MAC with GPU?

Thanks Mariam. Yes, I tried with your above link on Mxnet , it worked for my GPU.

But still lesson1.ipynb is not using my GPU.
0%| | 1/363 [00:32<3:16:07, 32.51s/it]

So I am going to build PyTorch from source, let’s see how it goes …

Hi @Mariam,
For some reason building PyTorch from source is not working for me(It crashes my machine when I try to use for full dataset in fastai lessons, but works for sample). Can you please explain me the steps you took to install through “pip” ?

Hi @shankarrajus,

pip install fastai

will install pytorch for you. however, pytorch will not be based on cuda.

I ended up installing ubuntu 16.04 along with mac OSx (dual boot, not through virtualbox). I found the process to be relatively straight forward and now pytorch is using GPU for computations.

Thanks @Mariam

I reduced the sz to 100(in lesson1.ipynb), then it worked . But it looks like some out-of-memory issue is happening as per the comments from Pytorch forum https://github.com/pytorch/pytorch/issues/4926

Dual boot on Ubuntu, it never occured to me. I think I am going to explore that option. If you have any link on how to do dual boot installation, please pass it on …

@shankarrajus

After creating a bootable usb with ubuntu I followed this link

Ubuntu was installed but my wireless card was not working. To fix this I followed user2649966 answer

Next, I installed anaconda.

Finally, follow these instructions to install cuda.

1 Like

“sz” refers to the image size and you do not want to change it for this model at this time. if you need to change the batch size from its default value of 64, you can pass in the bs= parameter like so…

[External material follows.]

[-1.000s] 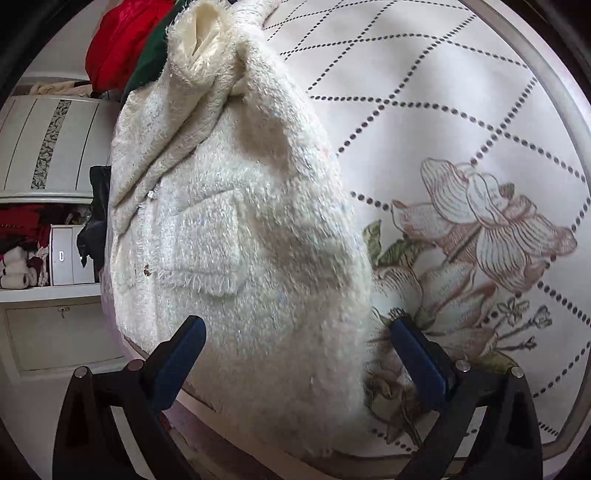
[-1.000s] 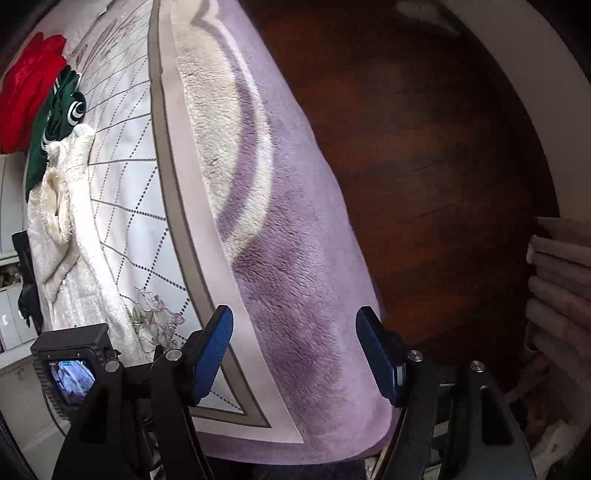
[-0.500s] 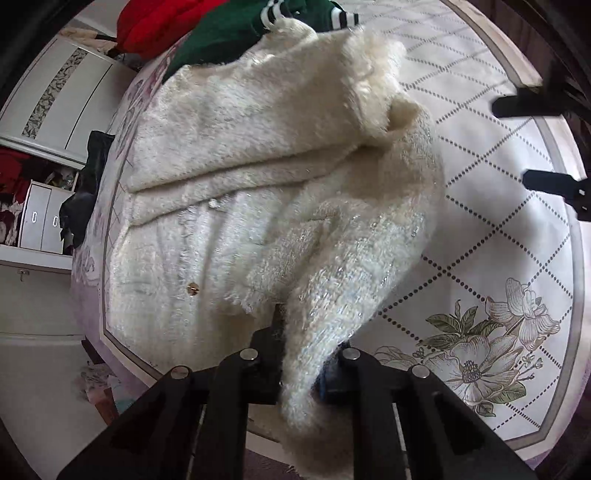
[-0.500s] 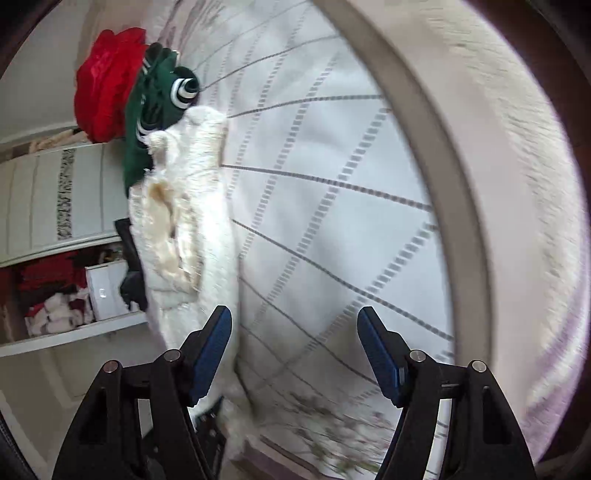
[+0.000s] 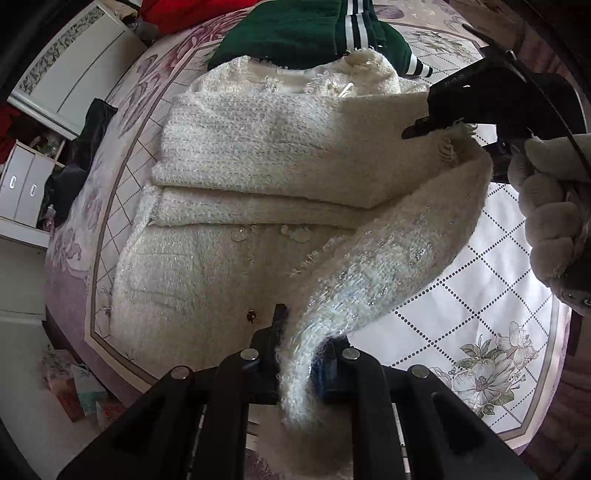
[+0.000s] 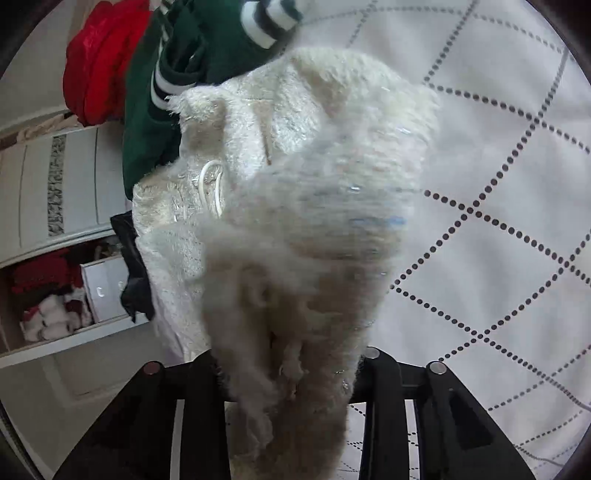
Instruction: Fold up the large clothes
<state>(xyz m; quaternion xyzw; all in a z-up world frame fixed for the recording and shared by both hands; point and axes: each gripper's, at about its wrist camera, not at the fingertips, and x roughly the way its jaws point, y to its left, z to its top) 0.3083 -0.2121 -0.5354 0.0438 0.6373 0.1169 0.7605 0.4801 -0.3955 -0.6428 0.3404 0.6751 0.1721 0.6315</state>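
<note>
Sleeve (image 5: 388, 266) of cream coat (image 5: 229, 229) clamped in left claw (image 5: 299, 354), jaws fully closed on fuzzy cuff end. Right claw (image 6: 291, 373) closing, coat fabric bunched between jaws, pads hidden by fluff. Coat spread on bed (image 5: 480, 288), white cover with dotted diamonds and flower print. Gloved hand (image 5: 550, 229) at right edge, carrying right claw at far end of sleeve. Beyond coat: green garment (image 5: 295, 33), then red garment (image 6: 99, 59). White cupboards (image 5: 70, 77) far left.
</note>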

data = ImageClassifierData.from_paths(PATH, bs=32, tfms=tfms_from_model(arch, sz))

Thanks @FourMoBro , I am yet to explore this reducing batch size but I believe it will increase my execution time may folds :frowning:

Thanks @Mariam
Atlast, I successfully setup Ubuntu on my Mac and ran the first lesson with few hiccups. These are the steps which I followed, it might help others:

  1. I used this link for https://www.lifewire.com/dual-boot-linux-and-mac-os-4125733 for the dual boot, it is very detailed.
  2. In Ubuntu, search for “Additional Drivers” , then select propritary drivers for GPU and Wireless card.
  3. Then I just used fastai/conda env update to install all the CUDA drivers and other libraries

Though I am still getting “out of memory” issue while running lesson1.ipynb, I am doing the temp fix:

  1. Thanks to jeremy , I now check the following initially to make sure everything is set:
    torch.cuda.is_available()
    torch.backends.cudnn.enabled
    torch.cuda.current_device()
    torch.cuda.device(0)
    torch.cuda.get_device_name(0) #This should give us GPU name

  2. Then I go upto “learn.save(‘224_lastlayer’)” , then I restart my kernel.

  3. Run torch.cuda.empty_cache() after every training, this helps me alot in giving some free space in GPU (but still ~900MB is used always , don’t know how to clear it)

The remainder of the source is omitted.